** TASK INSTRUCTIONS **
Set down each line of the data below exactly.

** DATA IN THIS EXERCISE **
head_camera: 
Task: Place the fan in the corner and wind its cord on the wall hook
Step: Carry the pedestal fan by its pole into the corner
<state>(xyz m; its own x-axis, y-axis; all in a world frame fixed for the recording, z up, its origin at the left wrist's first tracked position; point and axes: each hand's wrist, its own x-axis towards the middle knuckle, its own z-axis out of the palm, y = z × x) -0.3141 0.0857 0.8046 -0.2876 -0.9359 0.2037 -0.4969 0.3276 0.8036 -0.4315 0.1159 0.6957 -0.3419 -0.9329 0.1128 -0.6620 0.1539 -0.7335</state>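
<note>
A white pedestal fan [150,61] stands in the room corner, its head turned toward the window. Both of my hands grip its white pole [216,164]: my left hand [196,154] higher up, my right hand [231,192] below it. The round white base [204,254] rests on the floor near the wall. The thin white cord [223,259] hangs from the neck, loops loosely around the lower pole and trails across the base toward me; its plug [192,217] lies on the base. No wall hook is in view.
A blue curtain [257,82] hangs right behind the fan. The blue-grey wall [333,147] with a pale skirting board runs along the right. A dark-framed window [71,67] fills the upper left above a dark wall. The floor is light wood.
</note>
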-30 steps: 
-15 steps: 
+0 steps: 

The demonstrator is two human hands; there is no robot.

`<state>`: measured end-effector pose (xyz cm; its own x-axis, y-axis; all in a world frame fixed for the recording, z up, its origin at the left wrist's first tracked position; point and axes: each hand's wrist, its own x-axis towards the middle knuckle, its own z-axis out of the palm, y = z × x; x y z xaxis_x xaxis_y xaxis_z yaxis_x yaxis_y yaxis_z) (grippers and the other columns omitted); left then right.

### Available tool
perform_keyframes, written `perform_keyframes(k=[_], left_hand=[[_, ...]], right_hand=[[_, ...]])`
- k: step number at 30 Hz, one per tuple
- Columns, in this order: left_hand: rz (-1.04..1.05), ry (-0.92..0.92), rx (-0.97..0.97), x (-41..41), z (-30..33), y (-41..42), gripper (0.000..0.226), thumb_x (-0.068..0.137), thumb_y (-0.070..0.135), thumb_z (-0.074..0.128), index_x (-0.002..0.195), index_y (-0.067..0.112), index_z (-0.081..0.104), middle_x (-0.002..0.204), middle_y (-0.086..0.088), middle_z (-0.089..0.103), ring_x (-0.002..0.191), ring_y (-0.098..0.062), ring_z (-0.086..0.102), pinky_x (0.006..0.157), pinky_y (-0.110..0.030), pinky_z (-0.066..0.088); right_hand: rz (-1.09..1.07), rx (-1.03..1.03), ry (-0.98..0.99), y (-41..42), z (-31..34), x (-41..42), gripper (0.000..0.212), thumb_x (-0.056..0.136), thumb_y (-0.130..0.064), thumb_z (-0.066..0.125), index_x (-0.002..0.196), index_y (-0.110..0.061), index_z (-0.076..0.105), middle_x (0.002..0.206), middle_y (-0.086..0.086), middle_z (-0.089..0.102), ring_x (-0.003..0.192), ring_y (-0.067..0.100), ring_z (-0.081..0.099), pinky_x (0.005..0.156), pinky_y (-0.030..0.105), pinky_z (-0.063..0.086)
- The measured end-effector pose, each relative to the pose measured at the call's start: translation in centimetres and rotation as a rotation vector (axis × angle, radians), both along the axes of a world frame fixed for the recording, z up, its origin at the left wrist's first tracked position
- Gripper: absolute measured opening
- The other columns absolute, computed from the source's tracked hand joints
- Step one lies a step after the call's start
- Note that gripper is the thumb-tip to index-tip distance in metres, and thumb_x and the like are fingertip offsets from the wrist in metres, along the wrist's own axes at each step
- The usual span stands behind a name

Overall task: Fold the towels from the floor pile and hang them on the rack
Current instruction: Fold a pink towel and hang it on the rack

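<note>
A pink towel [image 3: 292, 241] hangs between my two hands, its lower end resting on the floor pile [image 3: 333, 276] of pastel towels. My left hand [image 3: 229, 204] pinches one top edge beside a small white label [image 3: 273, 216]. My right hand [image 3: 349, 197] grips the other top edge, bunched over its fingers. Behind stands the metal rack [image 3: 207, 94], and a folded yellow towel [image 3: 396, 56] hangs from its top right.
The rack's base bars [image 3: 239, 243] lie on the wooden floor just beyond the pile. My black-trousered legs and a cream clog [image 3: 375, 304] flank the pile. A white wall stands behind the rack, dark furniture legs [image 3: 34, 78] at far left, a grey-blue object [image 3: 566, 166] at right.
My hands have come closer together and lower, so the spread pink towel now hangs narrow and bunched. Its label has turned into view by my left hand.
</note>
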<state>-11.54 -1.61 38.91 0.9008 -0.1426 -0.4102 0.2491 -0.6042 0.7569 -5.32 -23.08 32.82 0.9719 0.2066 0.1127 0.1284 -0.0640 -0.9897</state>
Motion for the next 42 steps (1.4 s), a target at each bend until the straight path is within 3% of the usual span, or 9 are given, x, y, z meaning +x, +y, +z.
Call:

** EXPECTED ANSWER **
head_camera: 
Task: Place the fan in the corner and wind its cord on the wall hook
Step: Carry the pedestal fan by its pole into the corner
<state>(xyz m; its own x-axis, y-axis; all in a world frame fixed for the recording, z up, its origin at the left wrist's first tracked position; point and axes: each hand's wrist, its own x-axis towards the middle knuckle, its own z-axis out of the palm, y = z × x) -0.3141 0.0857 0.8046 -0.2876 -0.9359 0.2037 -0.4969 0.3276 0.8036 -0.4315 0.1159 0.6957 -0.3419 -0.9329 0.1128 -0.6620 0.1539 -0.7335</state>
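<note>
A white pedestal fan [150,61] stands in the room corner, its head turned toward the window. Both of my hands grip its white pole [216,164]: my left hand [196,154] higher up, my right hand [231,192] below it. The round white base [204,254] rests on the floor near the wall. The thin white cord [223,259] hangs from the neck, loops loosely around the lower pole and trails across the base toward me; its plug [192,217] lies on the base. No wall hook is in view.
A blue curtain [257,82] hangs right behind the fan. The blue-grey wall [333,147] with a pale skirting board runs along the right. A dark-framed window [71,67] fills the upper left above a dark wall. The floor is light wood.
</note>
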-30 steps: 
-15 steps: 
+0 steps: 

The demonstrator is two human hands; there is no robot.

`<state>`: measured end-effector pose (xyz cm; its own x-axis, y-axis; all in a world frame fixed for the recording, z up, its origin at the left wrist's first tracked position; point and axes: each hand's wrist, its own x-axis towards the middle knuckle, its own z-axis out of the palm, y = z × x; x y z xaxis_x xaxis_y xaxis_z yaxis_x yaxis_y yaxis_z) (grippers and the other columns omitted); left then right.

### Available tool
perform_keyframes, written `perform_keyframes(k=[_], left_hand=[[_, ...]], right_hand=[[_, ...]])`
- k: step number at 30 Hz, one per tuple
- Columns, in this order: left_hand: rz (-1.04..1.05), ry (-0.92..0.92), rx (-0.97..0.97), x (-41..41), z (-30..33), y (-41..42), gripper (0.000..0.226), thumb_x (-0.068..0.137), thumb_y (-0.070..0.135), thumb_z (-0.074..0.128), index_x (-0.002..0.195), index_y (-0.067..0.112), index_z (-0.081..0.104), middle_x (-0.002..0.204), middle_y (-0.086..0.088), middle_z (-0.089..0.103), ring_x (-0.002..0.191), ring_y (-0.098..0.062), ring_z (-0.086..0.102), pinky_x (0.006..0.157), pinky_y (-0.110..0.030), pinky_z (-0.066..0.088); right_hand: rz (-1.09..1.07), rx (-1.03..1.03), ry (-0.98..0.99), y (-41..42), z (-31..34), x (-41..42), gripper (0.000..0.212), thumb_x (-0.056..0.136), thumb_y (-0.130..0.064), thumb_z (-0.066..0.125), index_x (-0.002..0.196), index_y (-0.110..0.061), index_z (-0.076..0.105), middle_x (0.002..0.206), middle_y (-0.086..0.086), middle_z (-0.089..0.102), ring_x (-0.003..0.192), ring_y (-0.067..0.100), ring_z (-0.081..0.099), pinky_x (0.005..0.156), pinky_y (-0.030..0.105), pinky_z (-0.063..0.086)
- The measured end-effector pose, each relative to the pose measured at the call's start: translation in centimetres and rotation as a rotation vector (axis × angle, radians), both along the axes of a world frame fixed for the recording, z up, its origin at the left wrist's first tracked position
- Gripper: absolute measured opening
- The other columns absolute, computed from the source's tracked hand joints
- Step one lies a step after the call's start
- Note that gripper is the thumb-tip to index-tip distance in metres, and thumb_x and the like are fingertip offsets from the wrist in metres, along the wrist's own axes at each step
- The usual span stands behind a name

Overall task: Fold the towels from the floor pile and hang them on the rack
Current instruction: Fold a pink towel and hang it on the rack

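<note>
A pink towel [image 3: 292, 241] hangs between my two hands, its lower end resting on the floor pile [image 3: 333, 276] of pastel towels. My left hand [image 3: 229, 204] pinches one top edge beside a small white label [image 3: 273, 216]. My right hand [image 3: 349, 197] grips the other top edge, bunched over its fingers. Behind stands the metal rack [image 3: 207, 94], and a folded yellow towel [image 3: 396, 56] hangs from its top right.
The rack's base bars [image 3: 239, 243] lie on the wooden floor just beyond the pile. My black-trousered legs and a cream clog [image 3: 375, 304] flank the pile. A white wall stands behind the rack, dark furniture legs [image 3: 34, 78] at far left, a grey-blue object [image 3: 566, 166] at right.
My hands have come closer together and lower, so the spread pink towel now hangs narrow and bunched. Its label has turned into view by my left hand.
</note>
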<state>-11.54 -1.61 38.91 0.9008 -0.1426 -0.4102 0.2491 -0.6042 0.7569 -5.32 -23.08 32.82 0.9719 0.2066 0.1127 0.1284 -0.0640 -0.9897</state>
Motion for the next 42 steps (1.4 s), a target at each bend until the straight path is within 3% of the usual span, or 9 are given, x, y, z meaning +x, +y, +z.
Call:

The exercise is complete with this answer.